BEGIN DATA EXTRACTS

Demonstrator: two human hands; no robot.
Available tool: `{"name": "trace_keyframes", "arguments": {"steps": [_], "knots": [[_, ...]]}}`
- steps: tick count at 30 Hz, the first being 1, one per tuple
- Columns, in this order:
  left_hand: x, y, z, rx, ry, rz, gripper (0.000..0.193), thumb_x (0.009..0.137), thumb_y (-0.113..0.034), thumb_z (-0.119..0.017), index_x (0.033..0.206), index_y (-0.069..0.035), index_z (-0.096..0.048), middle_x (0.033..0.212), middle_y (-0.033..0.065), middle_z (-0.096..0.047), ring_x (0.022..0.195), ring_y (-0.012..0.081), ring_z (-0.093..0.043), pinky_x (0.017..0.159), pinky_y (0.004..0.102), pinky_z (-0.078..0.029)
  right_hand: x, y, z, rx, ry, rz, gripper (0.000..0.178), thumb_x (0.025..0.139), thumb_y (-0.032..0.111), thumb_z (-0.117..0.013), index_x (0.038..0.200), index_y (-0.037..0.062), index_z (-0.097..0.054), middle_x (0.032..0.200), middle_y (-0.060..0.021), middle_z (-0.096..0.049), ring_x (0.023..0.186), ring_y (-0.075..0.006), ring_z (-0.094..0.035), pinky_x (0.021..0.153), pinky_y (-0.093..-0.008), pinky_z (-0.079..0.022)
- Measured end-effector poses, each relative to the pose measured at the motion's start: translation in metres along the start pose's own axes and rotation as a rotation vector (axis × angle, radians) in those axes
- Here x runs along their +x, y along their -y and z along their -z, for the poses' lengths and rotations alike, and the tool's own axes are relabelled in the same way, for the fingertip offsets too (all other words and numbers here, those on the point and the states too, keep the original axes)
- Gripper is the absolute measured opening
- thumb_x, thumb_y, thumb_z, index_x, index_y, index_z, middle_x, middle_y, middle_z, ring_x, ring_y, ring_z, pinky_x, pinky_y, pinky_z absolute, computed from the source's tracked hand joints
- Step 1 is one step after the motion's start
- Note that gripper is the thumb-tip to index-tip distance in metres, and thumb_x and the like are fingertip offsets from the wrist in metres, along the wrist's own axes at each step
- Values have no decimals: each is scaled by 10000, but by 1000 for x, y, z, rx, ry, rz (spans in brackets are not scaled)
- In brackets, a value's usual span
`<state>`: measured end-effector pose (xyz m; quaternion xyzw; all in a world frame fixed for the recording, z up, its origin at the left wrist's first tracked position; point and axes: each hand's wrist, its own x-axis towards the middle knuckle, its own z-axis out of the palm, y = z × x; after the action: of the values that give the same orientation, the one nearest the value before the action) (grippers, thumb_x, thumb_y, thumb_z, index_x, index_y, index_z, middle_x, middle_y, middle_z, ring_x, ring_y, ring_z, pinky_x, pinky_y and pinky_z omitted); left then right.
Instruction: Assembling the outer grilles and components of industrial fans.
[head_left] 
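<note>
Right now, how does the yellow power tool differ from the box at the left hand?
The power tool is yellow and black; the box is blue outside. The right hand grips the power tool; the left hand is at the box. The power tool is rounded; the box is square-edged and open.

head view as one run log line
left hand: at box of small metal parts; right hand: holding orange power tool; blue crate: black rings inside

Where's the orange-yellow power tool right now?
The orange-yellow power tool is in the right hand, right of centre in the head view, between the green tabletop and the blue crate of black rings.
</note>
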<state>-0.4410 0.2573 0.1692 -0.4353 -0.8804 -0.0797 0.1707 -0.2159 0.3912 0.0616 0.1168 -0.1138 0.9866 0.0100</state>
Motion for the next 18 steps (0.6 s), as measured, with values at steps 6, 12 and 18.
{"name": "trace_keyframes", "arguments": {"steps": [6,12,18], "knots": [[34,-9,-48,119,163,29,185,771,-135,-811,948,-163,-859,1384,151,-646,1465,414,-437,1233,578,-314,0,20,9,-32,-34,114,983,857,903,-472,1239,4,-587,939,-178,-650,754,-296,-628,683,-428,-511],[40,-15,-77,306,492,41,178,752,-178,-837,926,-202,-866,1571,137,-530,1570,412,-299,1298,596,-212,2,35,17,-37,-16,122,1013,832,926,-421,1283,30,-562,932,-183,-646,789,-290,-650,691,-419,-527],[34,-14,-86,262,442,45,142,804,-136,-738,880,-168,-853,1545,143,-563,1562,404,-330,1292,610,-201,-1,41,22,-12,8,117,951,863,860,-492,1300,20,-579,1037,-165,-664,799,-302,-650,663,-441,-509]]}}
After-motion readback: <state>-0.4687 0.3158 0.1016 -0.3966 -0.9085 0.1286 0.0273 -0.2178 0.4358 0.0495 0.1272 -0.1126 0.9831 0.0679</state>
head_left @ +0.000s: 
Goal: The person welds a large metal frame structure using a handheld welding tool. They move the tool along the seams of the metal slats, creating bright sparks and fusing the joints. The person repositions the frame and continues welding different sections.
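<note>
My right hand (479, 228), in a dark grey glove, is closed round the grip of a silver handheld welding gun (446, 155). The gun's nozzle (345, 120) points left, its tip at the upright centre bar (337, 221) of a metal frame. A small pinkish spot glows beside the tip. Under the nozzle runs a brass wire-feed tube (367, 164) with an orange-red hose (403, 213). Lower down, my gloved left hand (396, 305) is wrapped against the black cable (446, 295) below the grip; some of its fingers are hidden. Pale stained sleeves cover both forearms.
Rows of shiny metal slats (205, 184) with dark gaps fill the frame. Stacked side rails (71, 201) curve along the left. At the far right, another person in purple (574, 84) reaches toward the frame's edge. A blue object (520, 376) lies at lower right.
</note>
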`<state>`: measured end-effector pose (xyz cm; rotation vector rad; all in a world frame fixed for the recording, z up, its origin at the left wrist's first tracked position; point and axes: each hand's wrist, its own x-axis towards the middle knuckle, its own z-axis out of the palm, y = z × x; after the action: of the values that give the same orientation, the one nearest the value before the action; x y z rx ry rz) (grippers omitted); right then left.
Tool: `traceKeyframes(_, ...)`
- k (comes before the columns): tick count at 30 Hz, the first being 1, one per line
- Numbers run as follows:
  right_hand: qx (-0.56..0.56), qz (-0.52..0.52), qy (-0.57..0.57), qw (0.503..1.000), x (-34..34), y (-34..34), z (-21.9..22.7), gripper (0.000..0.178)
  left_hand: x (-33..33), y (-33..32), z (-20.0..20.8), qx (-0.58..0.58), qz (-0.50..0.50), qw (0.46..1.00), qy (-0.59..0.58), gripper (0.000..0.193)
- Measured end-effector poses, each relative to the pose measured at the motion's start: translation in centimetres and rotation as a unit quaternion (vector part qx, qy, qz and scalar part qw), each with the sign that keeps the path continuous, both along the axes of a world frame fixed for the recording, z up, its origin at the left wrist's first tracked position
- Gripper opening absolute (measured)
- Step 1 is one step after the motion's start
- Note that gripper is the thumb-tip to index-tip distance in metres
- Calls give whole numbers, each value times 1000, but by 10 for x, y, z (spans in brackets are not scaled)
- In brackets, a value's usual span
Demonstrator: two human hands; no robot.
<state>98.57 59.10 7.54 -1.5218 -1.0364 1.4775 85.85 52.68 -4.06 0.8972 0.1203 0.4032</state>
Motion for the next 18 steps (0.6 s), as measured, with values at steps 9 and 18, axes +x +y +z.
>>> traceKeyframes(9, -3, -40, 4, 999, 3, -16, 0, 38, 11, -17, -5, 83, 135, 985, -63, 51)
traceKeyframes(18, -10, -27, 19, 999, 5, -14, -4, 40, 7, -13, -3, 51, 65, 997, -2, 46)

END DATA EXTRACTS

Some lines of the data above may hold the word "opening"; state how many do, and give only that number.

* [ANSWER TO THIS EXERCISE]: 2